In [1]:
# Create monthly report url

# To run this directly from the command line, 
# jupyter nbconvert --execute "USDA Monthly Report.ipynb" --to asciidoc

from datetime import datetime, timedelta, date
import urllib.parse

report_date = '10/31/2024'
# report_date = '12/31/2022'

end = datetime.strptime(report_date, '%m/%d/%Y')
start = date(end.year, end.month, 1)
# start = date(end.year, 1, 1)

import config
base_url = config.church_domain_url + r"/events/reports/243292484#/"

import urllib.parse
params = {
    'start_date': urllib.parse.quote(start.strftime('%m/%d/%Y'), safe='/'),
    'end_date': urllib.parse.quote(end.strftime('%m/%d/%Y'), safe='/'),
    'event_ids': '2949650',
    'attendance_status': 'attended',
    'attendance_operator': 'any',
    'page': 'spreadsheet',
}

print("Download the spreadsheet from the following link. Copy the full path into the 'attendancereport' below.")
print(base_url + urllib.parse.urlencode(params))

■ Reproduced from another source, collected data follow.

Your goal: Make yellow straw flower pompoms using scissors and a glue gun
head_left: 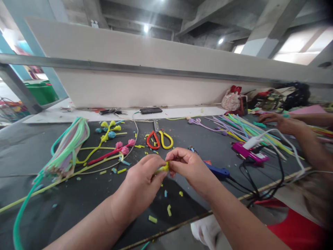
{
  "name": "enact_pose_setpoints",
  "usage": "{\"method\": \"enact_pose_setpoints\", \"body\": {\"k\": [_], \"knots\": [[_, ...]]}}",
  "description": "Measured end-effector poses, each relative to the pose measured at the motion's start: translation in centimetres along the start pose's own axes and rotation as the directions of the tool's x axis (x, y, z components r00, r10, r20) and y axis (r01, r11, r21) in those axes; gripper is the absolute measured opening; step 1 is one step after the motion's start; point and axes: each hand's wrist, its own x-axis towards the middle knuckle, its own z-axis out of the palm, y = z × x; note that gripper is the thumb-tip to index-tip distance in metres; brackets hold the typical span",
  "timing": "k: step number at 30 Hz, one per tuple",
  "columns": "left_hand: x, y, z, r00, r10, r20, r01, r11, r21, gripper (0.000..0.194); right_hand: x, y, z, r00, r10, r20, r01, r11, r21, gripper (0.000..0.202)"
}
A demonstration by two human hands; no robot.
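Observation:
My left hand (145, 178) pinches a short piece of yellow pipe cleaner (165, 167) between thumb and forefinger. The fingertips of my right hand (186, 165) are closed on the other end of this piece, which is partly hidden by the fingers. Just beyond my hands lie scissors (157, 137) with one red and one yellow handle loop. To the left rest a yellow stem with yellow and blue buds (108, 133) and a red stem with pink buds (121, 150). A blue-handled tool (218, 171) lies beside my right wrist, partly hidden.
Bundled pipe cleaners (74, 146) lie at left, loose ones (241, 130) at right. A magenta power strip (249, 153) with cables sits near another person's hand (282, 123). A phone (151, 110) lies by the back panel (156, 88). Cut scraps (153, 219) litter the dark tabletop.

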Motion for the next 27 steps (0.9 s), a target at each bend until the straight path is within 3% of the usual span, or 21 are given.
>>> {"method": "enact_pose_setpoints", "body": {"k": [5, 13, 16, 18, 21, 23, 25, 27], "knots": [[-0.3, -0.6, 0.1, 0.989, 0.125, 0.074, -0.132, 0.986, 0.101, 0.011, 0.2, 0.4, 0.1, 1.0, 0.007, -0.004, -0.006, 0.999, 0.034, 0.008], [-0.2, -0.3, -0.6, 0.966, 0.12, 0.229, -0.174, 0.956, 0.235, 0.019, 0.3, 0.2, 0.4, 0.997, 0.065, -0.032, -0.062, 0.993, 0.1, 0.008], [-0.3, -0.2, -0.5, 0.965, 0.115, 0.237, -0.167, 0.962, 0.217, 0.018, 0.1, 0.0, 0.7, 0.995, 0.096, -0.03, -0.092, 0.989, 0.113, 0.007], [-0.3, -0.2, -0.2, 0.977, 0.116, 0.179, -0.147, 0.975, 0.17, 0.016, 0.0, -0.2, 0.7, 0.994, 0.113, -0.006, -0.111, 0.986, 0.121, 0.006], [0.0, -0.2, 0.2, 0.999, 0.01, 0.05, -0.012, 0.999, 0.05, 0.013, -0.2, -0.9, -0.1, 0.991, 0.123, 0.048, -0.123, 0.992, 0.01, 0.006], [0.3, -0.1, 0.3, 0.984, -0.18, 0.016, 0.181, 0.975, -0.127, 0.006, -0.4, -1.5, -1.1, 0.998, 0.046, -0.038, -0.053, 0.975, -0.214, 0.017], [0.8, -0.1, 0.2, 0.904, -0.42, 0.081, 0.418, 0.824, -0.382, 0.006, -0.5, -2.0, -2.2, 0.968, -0.133, -0.211, 0.03, 0.901, -0.432, 0.03], [1.2, 0.1, -0.2, 0.785, -0.584, 0.207, 0.571, 0.55, -0.61, 0.017, -0.5, -2.1, -2.9, 0.932, -0.235, -0.274, 0.069, 0.86, -0.505, 0.033]]}}
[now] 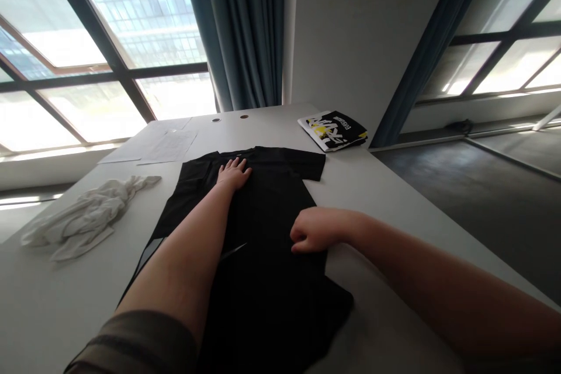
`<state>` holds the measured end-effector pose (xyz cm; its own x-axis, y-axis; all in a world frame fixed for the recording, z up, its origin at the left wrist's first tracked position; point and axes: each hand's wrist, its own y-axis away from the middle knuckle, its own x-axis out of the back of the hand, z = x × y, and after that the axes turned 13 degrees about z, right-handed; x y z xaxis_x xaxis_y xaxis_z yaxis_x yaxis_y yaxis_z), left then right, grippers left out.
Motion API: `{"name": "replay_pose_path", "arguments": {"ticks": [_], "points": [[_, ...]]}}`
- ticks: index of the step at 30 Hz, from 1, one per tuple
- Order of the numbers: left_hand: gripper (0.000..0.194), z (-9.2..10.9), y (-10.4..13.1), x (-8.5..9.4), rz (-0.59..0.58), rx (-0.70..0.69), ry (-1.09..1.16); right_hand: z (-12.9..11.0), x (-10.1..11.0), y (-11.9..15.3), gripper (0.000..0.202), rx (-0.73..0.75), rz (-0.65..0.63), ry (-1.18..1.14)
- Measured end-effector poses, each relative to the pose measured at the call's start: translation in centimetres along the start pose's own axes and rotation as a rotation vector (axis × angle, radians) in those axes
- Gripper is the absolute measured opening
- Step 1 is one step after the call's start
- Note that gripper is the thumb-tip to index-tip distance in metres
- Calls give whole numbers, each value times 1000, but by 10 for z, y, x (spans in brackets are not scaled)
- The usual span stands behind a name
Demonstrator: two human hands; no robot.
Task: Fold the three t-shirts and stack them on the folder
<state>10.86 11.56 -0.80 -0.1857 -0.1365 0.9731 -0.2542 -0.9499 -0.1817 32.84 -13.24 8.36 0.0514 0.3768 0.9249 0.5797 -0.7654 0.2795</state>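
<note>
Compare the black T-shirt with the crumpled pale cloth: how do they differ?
The black T-shirt is dark and spread mostly flat, while the pale cloth is light and bunched up. As they lie, the black T-shirt covers far more space than the pale cloth. The left hand rests on the black T-shirt; neither hand touches the pale cloth. Both lie on the white table.

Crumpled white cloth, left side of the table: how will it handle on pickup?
The crumpled white cloth looks floppy: loose folds and a trailing twisted end suggest it would sag from any grip. Probably light, as the fabric seems thin. Unlikely to roll; it lies slumped on the table.
</note>
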Motion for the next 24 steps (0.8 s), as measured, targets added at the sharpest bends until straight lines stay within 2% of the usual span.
{"name": "replay_pose_path", "arguments": {"ticks": [3, 6, 9, 11, 12, 13, 14, 15, 17, 18, 19, 20, 21, 22, 24], "points": [[76, -1, -1, 0, 2, -2, -2, -23, -9, 15, 27, -18, -329, -242], [73, 0, 2, 2, 23, -8, -3, -36, -26, 24, 28, -37, -681, -507], [65, 4, 10, 6, 142, -30, -25, -41, -42, 27, 22, -45, -900, -665], [58, 8, 18, 9, 246, -44, -68, -38, -46, 25, 26, -17, -987, -795], [56, 11, 21, 11, 269, -45, -92, -35, -46, 23, 32, 9, -958, -876], [56, 13, 24, 12, 269, -44, -110, -29, -44, 20, 38, 33, -851, -955], [56, 15, 27, 13, 251, -43, -120, -22, -40, 16, 43, 46, -668, -1019], [57, 16, 28, 13, 218, -46, -121, -12, -35, 10, 45, 38, -418, -1049], [61, 16, 30, 13, 150, -61, -106, 10, -21, -10, 46, -66, 154, -958], [64, 15, 31, 12, 117, -69, -93, 22, -13, -23, 44, -150, 392, -840], [67, 13, 31, 12, 80, -74, -76, 34, -6, -38, 41, -237, 572, -672], [69, 10, 32, 11, 45, -73, -60, 46, 0, -53, 37, -292, 686, -487], [70, 6, 33, 10, 19, -67, -46, 57, 4, -69, 36, -321, 742, -335], [69, 2, 34, 10, 2, -58, -38, 68, 7, -82, 41, -333, 737, -230], [66, -8, 36, 11, -2, -20, -47, 88, 6, -103, 57, -428, 628, -89]]}}
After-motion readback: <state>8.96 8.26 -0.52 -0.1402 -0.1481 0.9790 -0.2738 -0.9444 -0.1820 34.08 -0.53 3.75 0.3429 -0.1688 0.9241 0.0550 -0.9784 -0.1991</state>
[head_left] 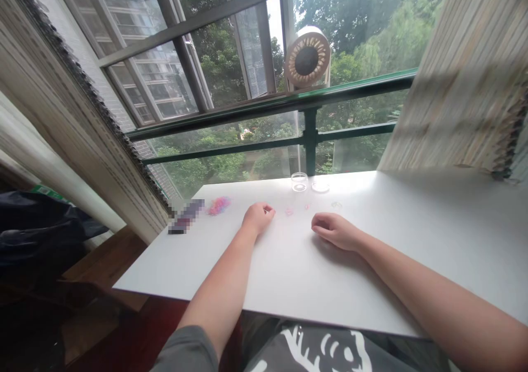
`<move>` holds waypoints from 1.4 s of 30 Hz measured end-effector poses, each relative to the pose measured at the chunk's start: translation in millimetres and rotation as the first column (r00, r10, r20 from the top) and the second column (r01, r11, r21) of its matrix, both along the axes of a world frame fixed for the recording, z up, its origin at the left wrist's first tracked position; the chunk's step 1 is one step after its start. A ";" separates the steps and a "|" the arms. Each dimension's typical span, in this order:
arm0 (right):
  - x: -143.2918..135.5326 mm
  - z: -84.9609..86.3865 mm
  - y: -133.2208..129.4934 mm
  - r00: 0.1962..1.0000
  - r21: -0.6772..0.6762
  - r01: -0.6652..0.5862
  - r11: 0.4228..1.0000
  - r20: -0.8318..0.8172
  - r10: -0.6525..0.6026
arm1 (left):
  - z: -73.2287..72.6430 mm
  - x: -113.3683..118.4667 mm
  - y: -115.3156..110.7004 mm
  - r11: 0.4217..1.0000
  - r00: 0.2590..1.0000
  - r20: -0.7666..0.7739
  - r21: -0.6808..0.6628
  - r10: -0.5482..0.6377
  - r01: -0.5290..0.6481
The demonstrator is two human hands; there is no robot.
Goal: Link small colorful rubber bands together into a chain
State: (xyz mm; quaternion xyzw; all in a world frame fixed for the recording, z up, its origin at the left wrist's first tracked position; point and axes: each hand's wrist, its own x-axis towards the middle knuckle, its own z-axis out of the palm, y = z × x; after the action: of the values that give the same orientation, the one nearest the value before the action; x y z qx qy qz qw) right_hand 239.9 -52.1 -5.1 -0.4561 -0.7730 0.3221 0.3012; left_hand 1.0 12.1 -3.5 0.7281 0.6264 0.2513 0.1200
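Observation:
My left hand [259, 218] is over the white table [284, 273], its fingers pinched together. Whatever may be between the fingertips is too small to make out. My right hand [335, 230] rests on its side on the tabletop, fingers loosely curled in and closed, with nothing visible in them. Between and just beyond the hands lie small pink pieces [289, 212] and another tiny pink piece [307, 207]. A thin clear curved item [337, 204] lies past my right hand. To the left of my left hand is a pile of small multicoloured pieces [218, 206].
At the table's far edge stand a clear round container [299, 182] and a clear round lid or dish [320, 187]. A pixelated dark object [186, 217] lies at the left edge. A round fan [307, 59] sits on the window ledge, above the green railing [311, 141]. Curtains [445, 86] hang at both sides.

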 end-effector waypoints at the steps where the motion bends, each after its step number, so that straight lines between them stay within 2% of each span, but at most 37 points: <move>1: 0.1 -0.3 0.3 1.000 -0.005 0.000 1.000 0.005 0.000 | -0.6 -5.5 2.2 1.000 1.000 0.012 -0.010 0.019 -0.019; 9: 0.7 -3.5 1.0 1.000 -0.027 0.003 1.000 0.025 -0.003 | -6.3 -43.8 11.4 0.992 0.992 0.056 -0.059 0.116 -0.113; 11: 0.7 -3.7 0.9 1.000 -0.033 0.000 0.999 0.022 0.001 | -6.4 -59.2 10.6 0.990 0.989 0.055 -0.050 0.137 -0.134; 14: 1.2 -4.7 1.8 1.000 -0.020 -0.001 1.000 0.026 0.002 | -5.6 -94.1 6.7 0.981 0.979 0.054 -0.016 0.196 -0.196; 17: 2.0 -6.0 3.2 1.000 -0.018 -0.003 1.000 0.030 0.004 | -4.7 -131.7 0.8 0.932 0.934 0.038 0.070 0.355 -0.357; 20: 2.1 -5.2 3.1 0.999 -0.018 -0.008 1.000 0.038 0.009 | -5.6 -150.9 -1.9 0.879 0.890 0.012 0.148 0.457 -0.453; 22: 1.6 -3.2 1.9 0.999 -0.013 -0.008 1.000 0.047 0.008 | -7.9 -149.0 -0.1 0.884 0.903 -0.030 0.218 0.429 -0.413; 26: 0.2 1.0 -0.4 0.997 0.008 0.003 1.000 0.077 -0.004 | -15.1 -128.4 7.7 0.905 0.928 -0.138 0.310 0.347 -0.293; 29: -0.2 1.9 -0.8 0.997 0.013 0.009 1.000 0.082 -0.010 | -19.4 -118.6 10.7 0.909 0.909 -0.170 0.251 0.380 -0.333; 32: -0.6 2.4 -1.4 0.997 0.014 0.012 1.000 0.080 -0.013 | -21.2 -118.2 11.4 0.908 0.895 -0.187 0.196 0.406 -0.371; 42: -0.6 3.9 -2.3 0.993 0.043 -0.003 0.999 0.120 -0.002 | -23.9 -120.9 16.5 0.929 0.907 -0.221 0.174 0.359 -0.326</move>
State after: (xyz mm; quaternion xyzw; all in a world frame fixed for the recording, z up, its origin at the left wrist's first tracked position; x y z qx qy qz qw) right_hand 239.3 -54.4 -1.2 -0.4678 -0.7967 0.2775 0.2636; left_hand -119.9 28.6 -27.4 0.6386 0.7364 0.2164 -0.0544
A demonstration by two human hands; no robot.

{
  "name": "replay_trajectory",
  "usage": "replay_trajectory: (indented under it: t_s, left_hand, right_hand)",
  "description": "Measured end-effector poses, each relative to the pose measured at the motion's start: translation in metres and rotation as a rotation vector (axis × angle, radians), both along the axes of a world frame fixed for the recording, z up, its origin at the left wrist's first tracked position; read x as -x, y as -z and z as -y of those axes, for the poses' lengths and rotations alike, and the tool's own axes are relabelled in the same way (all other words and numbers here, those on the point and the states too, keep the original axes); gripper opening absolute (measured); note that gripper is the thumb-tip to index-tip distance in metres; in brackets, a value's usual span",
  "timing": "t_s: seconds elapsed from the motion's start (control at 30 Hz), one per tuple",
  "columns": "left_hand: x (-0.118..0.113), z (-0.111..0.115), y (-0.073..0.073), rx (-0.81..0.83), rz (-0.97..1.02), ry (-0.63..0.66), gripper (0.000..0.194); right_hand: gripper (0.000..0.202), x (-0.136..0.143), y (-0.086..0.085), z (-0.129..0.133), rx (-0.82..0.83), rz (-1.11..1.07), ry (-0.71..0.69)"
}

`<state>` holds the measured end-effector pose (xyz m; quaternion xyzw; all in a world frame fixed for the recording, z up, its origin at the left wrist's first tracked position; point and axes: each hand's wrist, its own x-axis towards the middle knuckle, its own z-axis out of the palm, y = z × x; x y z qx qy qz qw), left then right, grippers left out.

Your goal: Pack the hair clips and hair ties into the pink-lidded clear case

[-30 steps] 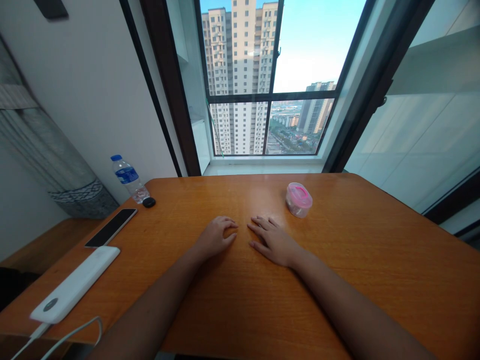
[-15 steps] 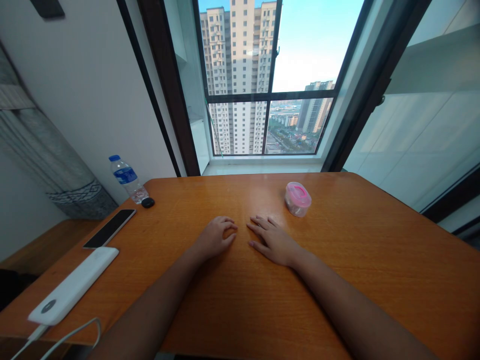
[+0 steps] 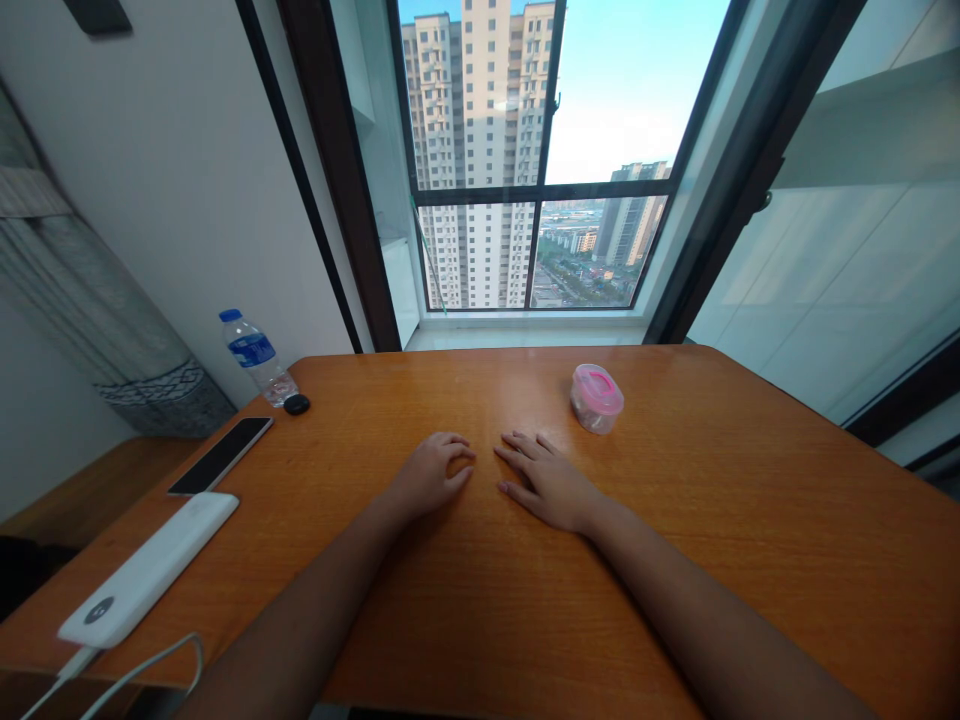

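Note:
Both hands rest on the orange-brown wooden table (image 3: 480, 620), a small gap between them. My left hand (image 3: 435, 472) lies on its side with fingers slightly curled and thumb apart, holding nothing. Palm down, my right hand (image 3: 546, 482) has its fingers spread and nothing in it. Just beyond my right hand stands a small clear round container (image 3: 597, 400) with a pink lid, apart from the fingers.
Along the left edge are a water bottle (image 3: 259, 360) with a blue cap, a small black round object (image 3: 296, 404), a dark-screened phone (image 3: 222, 456) and a white power bank (image 3: 150, 570) with a white cable (image 3: 150, 665). A window lies beyond the far edge.

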<state>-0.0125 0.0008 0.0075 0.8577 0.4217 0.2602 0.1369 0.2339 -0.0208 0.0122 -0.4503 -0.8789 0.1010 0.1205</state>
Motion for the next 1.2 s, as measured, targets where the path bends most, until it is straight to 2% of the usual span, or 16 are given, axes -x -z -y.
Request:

Download the spreadsheet from the following link. Copy the full path into the 'attendancereport' below.
https://newmarketchurch.breezechms.com/events/reports/243292484#/start_date=10%2F01%2F2024&end_date=10%2F31%2F2024&event_ids=2949650&attendance_status=attended&attendance_operator=any&page=spreadsheet


In [2]:
# This is the file that was downloaded from https://newmarketchurch.breezechms.com/events/reports/243292472#/&start_date=10%2F01%2F2023&end_date=10%2F31%2F2023&event_ids=2949650&attendance_status=attended&attendance_operator=any&page=spreadsheet

attendancereport = r"C:\Users\ralph\Downloads\FoodPantry-attendance-11-28-2024.xlsx"
peopleexport = r"C:\Users\ralph\Downloads\newmarketchurch-people-11-28-2024.xlsx"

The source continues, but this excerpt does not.